(Required work) The entries below contain a line with "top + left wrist" and a line with "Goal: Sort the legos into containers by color". Quote exactly those two lines and all lines between them.

(Collection entries)
------------------------------

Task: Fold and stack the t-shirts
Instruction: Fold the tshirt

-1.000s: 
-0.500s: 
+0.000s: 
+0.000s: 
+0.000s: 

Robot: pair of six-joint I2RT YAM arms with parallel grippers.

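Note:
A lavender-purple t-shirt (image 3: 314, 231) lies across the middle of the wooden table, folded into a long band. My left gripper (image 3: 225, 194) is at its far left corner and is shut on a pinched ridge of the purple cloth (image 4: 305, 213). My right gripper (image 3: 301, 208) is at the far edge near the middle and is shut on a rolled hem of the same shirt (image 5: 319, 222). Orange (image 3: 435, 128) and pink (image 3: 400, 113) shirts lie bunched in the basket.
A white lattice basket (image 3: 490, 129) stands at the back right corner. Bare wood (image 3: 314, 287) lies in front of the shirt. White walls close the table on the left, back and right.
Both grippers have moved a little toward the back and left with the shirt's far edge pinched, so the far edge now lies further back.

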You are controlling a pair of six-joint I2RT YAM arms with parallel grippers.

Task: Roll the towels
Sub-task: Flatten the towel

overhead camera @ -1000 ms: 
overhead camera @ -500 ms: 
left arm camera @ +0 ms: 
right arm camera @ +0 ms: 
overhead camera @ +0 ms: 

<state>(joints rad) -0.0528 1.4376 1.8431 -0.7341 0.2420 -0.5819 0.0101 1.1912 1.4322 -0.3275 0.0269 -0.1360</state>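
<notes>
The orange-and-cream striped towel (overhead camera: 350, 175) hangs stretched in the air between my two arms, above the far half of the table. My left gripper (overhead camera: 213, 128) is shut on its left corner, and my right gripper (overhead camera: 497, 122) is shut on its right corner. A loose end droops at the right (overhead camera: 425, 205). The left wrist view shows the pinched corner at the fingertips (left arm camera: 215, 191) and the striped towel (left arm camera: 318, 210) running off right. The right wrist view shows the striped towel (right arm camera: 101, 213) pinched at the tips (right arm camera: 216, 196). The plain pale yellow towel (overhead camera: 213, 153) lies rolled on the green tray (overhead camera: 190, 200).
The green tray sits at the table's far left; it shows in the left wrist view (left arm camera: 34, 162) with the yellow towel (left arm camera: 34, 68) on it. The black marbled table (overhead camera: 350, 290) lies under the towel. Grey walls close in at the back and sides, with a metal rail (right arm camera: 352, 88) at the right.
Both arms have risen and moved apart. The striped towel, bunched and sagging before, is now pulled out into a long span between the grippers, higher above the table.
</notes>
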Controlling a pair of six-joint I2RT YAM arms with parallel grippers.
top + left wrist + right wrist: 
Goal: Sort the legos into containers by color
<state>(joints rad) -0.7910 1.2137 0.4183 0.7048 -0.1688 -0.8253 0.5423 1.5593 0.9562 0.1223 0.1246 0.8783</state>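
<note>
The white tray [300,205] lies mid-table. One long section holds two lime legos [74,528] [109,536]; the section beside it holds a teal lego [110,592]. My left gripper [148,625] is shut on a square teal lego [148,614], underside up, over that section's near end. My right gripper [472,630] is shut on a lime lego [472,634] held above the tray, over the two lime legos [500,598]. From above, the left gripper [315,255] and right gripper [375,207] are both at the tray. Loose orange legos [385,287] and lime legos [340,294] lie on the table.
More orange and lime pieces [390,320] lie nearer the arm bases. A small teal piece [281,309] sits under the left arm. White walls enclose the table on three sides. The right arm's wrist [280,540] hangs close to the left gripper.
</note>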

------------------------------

(Output of the task)
top + left wrist + right wrist: 
Goal: Sort the legos into containers by color

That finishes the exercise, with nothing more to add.